__WHAT IS EXPECTED__.
Copy out the data exactly as it appears, without a single image.

-- Opening Marker --

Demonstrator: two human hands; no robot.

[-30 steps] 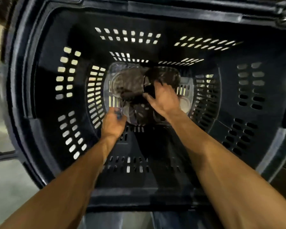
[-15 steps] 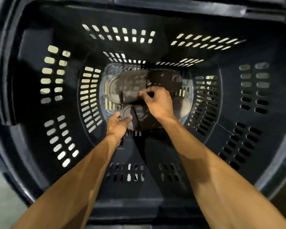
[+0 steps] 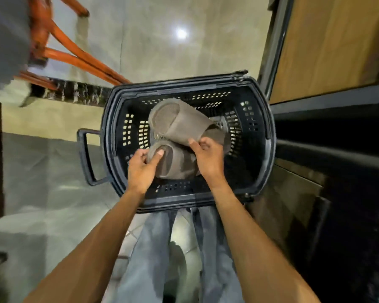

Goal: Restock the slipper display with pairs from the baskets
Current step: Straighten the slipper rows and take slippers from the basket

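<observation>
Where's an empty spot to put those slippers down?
Free: the grey floor left of the handle, and the pale floor beyond the basket, between the chair legs and the wood panel. Crowded: over the basket, where the left hand and right hand hold two slippers.

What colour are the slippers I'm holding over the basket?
The soft open-toe slippers are plain greyish brown, seen best in the head view.
</observation>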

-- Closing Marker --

__SOLUTION BELOW__.
Demonstrator: two human hands; no robot.

[-30 steps] 
[-15 steps] 
[+0 steps] 

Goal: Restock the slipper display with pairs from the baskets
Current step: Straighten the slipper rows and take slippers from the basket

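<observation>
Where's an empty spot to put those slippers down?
Free: the grey floor left of the handle, and the pale floor beyond the basket, between the chair legs and the wood panel. Crowded: over the basket, where the left hand and right hand hold two slippers.

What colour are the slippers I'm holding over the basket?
The soft open-toe slippers are plain greyish brown, seen best in the head view.
</observation>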

No additional answer is needed.